Collectively, these results showed that miR-3619-3p was upregulated in human PTC tissues and cell lines, and its high expression correlated with patients’ clinicopathologic characteristics, indicating that it may be a potential oncogenic microRNA in PTC.
miR-3619-3p promotes PTC cell migration and invasion
To evaluate the oncogenic role of miR-3619-3p in PTC, we transfected its mimics, inhibitor, or the NC into BCPAP or TPC-1, and detected the expression of miR-3619-3p by qRT-PCR to confirm the efficiencies of mimics and inhibitor (Figure S1A). After that, transwell assays with or without Matrigel were employed to observe the capabilities of migration and invasion in BCPAP and TPC-1 cells. The result showed that ectopic expression of miR-3619-3p promoted cell migration and invasion, when compared to the NC group. Inversely, knocking down endogenous miR-3619-3p in cells via inhibitor substantially suppressed cell migration and invasion (Figure 2A,B,C,D).
Similarly, the wound healing assay demonstrated that high miR-3619-3p significantly improved the migration; to the contrary, the reduction of miR-3619-3p impaired the wound closure (Figure 2E,F,G,H).
Collectively, miR-3619-3p functioned as an oncogene in regulating PTC cell migration and invasion.
miR-3619-3p targets CTNNB1 in PTC
To understand how miR-3619-3p promoted PTC cell migration and invasion, we searched for potential targets by using the public miRNA prediction databases (DIANA Tools: http://www.microrna.gr/webServer and Targetscan: http://www.targetscan.org/vert_71/). Both databases showed the target genes of miR-3619-3p could be annotated to the Wnt/β-catenin pathway, and CTNNB1 (β-catenin), which is the core gene coding the protein of β-catenin, contained a highly conserved sequence paired with miR-3619-3p which is located in the 3′-UTR of CTNNB1 mRNA. Therefore, we detected the expression of CTNNB1 in PTC tissues and found that the expression of CTNNB1 was significantly upregulated in PTC tissues compared with the corresponding adjacent thyroid tissues (P<0.01, Figure 3A), and there was a positive correlation between miR-3619-3p and CTNNB1 expression in 36 pairs of PTC tissues (Figure 3B). Strikingly, this result contradicts the most common way of miRNA by binding to the 3' untranslated region (3'-UTR) of target genes. To confirm this result, we detected the mRNA and protein level of CTNNB1 in both BCPAP and TPC-1 cells after they were transfected with the miR-3619-3p mimics or inhibitor. The results showed that overexpression of miR-3619-3p dramatically increased both mRNA and protein levels of CTNNB1 in BCPAP and TPC-1 cells. However, the expression of CTNNB1 (β-catenin) was decreased after knock down of the miR-3619-3p (Figure 3C,D). According to recent research, microRNAs are involved not only in post-transcription regulation, but also in the decay of target mRNAs (18,19). Interestingly, we found that the half-life time of CTNNB1 mRNA was prolonged when enforced by the expression of miR-3619-3p after the treatment of transcription inhibitor actinomycin D (10 ng/mL), which indicates that miR-3619-3p could enhance the CTNNB1 mRNA stability (Figure 3E). Overall, these results suggest that miR-3619-3p may promote migration and invasion via targeting at CTNNB1.

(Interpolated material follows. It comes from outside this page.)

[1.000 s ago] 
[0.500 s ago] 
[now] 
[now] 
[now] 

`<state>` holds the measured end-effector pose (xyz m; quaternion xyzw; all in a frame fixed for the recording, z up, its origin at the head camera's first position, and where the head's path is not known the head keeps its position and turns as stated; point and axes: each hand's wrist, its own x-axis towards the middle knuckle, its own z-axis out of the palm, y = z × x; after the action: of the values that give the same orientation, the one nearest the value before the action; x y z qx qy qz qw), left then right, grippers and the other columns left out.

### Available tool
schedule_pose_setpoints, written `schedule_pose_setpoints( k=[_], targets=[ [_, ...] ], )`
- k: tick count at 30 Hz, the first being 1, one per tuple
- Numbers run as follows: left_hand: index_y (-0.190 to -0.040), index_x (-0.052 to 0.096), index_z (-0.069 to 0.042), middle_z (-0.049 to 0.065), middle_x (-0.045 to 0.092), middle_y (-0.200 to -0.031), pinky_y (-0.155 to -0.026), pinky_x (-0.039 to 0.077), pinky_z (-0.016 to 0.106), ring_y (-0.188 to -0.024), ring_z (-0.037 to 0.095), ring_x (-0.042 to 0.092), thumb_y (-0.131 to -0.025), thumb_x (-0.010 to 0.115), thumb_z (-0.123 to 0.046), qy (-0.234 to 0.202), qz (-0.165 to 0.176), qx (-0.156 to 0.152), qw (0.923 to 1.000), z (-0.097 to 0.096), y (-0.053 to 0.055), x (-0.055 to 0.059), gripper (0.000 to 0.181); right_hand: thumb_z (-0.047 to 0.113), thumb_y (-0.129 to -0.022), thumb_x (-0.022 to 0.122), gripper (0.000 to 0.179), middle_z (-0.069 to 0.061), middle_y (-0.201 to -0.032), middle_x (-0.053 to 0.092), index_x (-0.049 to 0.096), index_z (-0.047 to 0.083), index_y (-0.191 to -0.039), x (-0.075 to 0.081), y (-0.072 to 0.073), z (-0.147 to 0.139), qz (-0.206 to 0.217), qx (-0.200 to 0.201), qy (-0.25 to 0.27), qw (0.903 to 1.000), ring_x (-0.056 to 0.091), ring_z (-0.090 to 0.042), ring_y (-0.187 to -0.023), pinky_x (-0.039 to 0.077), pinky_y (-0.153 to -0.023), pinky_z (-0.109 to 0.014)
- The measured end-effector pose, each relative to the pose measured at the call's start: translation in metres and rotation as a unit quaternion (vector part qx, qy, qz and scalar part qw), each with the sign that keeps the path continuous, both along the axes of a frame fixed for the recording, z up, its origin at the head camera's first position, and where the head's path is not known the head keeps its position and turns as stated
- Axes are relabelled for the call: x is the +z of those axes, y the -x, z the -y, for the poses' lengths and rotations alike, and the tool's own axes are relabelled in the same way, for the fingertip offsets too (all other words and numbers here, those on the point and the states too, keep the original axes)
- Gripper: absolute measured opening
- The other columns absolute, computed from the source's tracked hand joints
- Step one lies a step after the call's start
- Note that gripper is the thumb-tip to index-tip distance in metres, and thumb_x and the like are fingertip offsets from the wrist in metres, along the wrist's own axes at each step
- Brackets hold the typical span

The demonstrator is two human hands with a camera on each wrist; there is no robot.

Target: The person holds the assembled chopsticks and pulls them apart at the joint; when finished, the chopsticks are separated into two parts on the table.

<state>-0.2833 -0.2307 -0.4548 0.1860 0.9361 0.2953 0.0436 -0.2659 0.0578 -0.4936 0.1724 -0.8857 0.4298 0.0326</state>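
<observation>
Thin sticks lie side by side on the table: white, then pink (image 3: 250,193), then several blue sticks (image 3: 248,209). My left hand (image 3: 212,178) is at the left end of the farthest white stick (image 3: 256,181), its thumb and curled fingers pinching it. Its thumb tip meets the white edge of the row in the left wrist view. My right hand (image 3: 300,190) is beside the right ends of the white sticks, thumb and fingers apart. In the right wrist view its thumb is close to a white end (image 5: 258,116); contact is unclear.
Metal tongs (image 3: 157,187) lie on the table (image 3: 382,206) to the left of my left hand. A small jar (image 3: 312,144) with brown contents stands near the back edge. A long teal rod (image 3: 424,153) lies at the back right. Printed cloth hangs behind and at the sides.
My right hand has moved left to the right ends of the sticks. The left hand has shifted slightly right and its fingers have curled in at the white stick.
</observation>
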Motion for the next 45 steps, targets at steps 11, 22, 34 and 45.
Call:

miR-3619-3p promotes cell migration and invasion by regulating Wnt/β-catenin pathway in PTC
Since miR-3619-3p is targeted at CTNNB1 (β-catenin), the coding gene of β-catenin, we hypothesized that miR-3619-3p promoted cell migration and invasion by regulating the Wnt/β-catenin pathway. To confirm this hypothesis, a β-catenin transcription inhibitor, ICG-001, was introduced to inhibit the activation of the Wnt/β-catenin pathway in both BCPAP and TPC-1 cells, and miR-3619-3p mimics or NC were transfected into these two cells at the same time. The migration and invasion assays showed that ICG-001 prominently abolished miR-3619-3p-induced cell migration and invasion (Figure 4A,B; Figure S1B,C). Furthermore, the activator of the Wnt/β-catenin pathway, LiCl, could abrogate the functions of silencing miR-3619-3p on cell migration and invasion (Figure 4C,D; Figure S1D,E). Similar findings were also observed in wound healing assays (Figure 4E,F,G,H; Figure S1F,G,H,I). In short, miR-3619-3p promotes cell migration and invasion by regulating the Wnt/β-catenin pathway in PTC cells.
Discussion
The expression of miR-3619-3p in small cell carcinoma of the esophagus was found to be more abundant in a postoperative relapse group than in a non-relapse group, which suggests miR-3619-3p is associated with esophageal cancer relapse and predicts poor clinical prognosis (20). In our study, miR-3619-3p was highly expressed in PTC tissues and its expression was related to multicentricity, extrathyroidal invasion, and lymph node metastasis in patients. In addition, enforced expression of miR-3619-3p enhanced the migration and invasion of PTC cells in vitro. It revealed that miR-3619-3p may function as an oncogene to promote aggression in PTC.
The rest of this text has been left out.